Segment Start: Data for this task

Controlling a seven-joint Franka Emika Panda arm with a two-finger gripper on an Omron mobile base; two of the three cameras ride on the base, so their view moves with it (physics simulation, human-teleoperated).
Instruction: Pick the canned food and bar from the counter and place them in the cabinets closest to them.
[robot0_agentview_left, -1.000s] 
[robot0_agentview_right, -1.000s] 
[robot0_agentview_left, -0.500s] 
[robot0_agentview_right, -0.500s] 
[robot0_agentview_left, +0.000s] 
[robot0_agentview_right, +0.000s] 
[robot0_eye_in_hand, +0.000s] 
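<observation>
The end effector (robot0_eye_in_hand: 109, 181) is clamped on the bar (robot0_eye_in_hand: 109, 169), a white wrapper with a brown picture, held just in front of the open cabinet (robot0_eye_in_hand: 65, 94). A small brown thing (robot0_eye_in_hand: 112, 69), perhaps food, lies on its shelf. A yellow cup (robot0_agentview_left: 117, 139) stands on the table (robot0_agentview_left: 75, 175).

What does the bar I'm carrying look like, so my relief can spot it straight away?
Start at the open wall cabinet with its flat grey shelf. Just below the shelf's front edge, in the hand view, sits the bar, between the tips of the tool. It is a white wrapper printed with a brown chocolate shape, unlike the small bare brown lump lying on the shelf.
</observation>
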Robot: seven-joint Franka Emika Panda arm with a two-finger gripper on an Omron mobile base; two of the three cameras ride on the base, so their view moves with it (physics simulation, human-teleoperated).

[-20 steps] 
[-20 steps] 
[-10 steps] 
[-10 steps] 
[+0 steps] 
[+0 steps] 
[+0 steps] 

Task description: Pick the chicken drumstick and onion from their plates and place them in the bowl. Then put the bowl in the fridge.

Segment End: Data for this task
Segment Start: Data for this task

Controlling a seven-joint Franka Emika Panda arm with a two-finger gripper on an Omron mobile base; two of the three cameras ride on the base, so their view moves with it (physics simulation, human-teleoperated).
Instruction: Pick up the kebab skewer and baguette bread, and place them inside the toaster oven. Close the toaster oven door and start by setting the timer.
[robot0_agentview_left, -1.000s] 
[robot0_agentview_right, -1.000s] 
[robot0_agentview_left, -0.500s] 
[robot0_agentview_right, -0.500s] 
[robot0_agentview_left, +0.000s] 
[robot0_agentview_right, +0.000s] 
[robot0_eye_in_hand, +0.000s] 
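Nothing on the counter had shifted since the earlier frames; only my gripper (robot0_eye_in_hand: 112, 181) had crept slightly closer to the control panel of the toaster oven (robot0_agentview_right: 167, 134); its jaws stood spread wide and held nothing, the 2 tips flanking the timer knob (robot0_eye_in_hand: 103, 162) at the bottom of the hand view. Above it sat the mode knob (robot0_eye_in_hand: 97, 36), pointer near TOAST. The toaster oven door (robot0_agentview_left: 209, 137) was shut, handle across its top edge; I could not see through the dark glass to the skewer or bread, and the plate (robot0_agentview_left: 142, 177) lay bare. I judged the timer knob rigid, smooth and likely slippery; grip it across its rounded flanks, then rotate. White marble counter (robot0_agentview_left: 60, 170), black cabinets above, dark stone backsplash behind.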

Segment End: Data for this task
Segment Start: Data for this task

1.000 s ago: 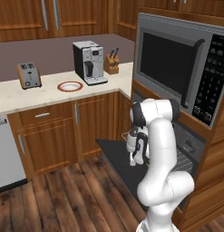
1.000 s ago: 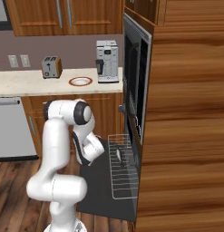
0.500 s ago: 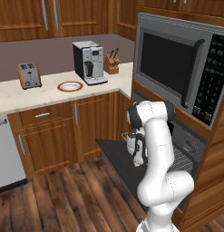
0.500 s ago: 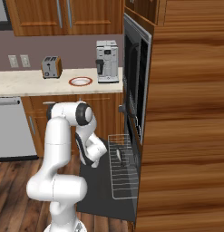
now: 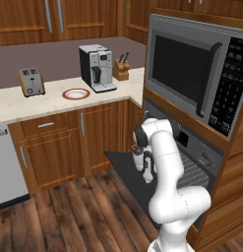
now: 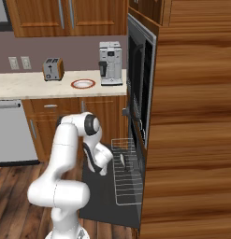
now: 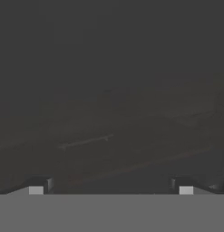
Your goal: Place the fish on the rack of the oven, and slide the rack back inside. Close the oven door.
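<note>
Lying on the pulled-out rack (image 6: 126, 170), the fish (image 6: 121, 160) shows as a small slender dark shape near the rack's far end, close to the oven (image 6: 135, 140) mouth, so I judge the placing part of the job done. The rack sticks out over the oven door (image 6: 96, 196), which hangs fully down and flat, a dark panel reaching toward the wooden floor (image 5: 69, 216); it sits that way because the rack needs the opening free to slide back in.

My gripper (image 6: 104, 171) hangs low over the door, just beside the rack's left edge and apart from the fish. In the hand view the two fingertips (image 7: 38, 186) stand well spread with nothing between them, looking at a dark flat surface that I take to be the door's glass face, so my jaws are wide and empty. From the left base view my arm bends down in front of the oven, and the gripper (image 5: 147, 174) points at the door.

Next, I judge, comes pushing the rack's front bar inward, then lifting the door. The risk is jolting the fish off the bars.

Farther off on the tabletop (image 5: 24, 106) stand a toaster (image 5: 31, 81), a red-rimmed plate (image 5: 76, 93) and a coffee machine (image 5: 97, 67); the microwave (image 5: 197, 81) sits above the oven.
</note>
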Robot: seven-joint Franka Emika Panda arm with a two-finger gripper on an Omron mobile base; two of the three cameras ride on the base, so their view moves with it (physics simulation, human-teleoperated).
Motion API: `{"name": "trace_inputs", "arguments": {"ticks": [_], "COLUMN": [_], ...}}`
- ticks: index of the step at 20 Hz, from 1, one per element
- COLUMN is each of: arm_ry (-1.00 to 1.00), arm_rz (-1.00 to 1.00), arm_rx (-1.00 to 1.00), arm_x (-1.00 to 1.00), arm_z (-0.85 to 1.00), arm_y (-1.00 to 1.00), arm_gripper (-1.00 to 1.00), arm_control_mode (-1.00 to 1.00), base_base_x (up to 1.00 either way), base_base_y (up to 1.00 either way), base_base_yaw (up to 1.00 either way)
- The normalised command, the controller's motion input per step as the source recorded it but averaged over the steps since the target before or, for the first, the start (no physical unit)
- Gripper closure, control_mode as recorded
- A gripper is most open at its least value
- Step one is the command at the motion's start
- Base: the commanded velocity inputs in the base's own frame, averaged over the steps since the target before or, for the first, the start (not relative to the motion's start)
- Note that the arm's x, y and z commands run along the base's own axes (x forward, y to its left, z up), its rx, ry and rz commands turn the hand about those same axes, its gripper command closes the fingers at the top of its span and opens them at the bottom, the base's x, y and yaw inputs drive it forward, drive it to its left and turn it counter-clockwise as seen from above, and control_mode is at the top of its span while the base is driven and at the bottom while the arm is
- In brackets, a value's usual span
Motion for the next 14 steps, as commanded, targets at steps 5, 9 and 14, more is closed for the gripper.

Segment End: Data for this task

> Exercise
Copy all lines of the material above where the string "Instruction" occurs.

> Result of the exercise
Instruction: Pick the canned food and bar from the counter and place them in the cabinets closest to them.
Instruction: Pick up the kebab skewer and baguette bread, and place them inside the toaster oven. Close the toaster oven door and start by setting the timer.

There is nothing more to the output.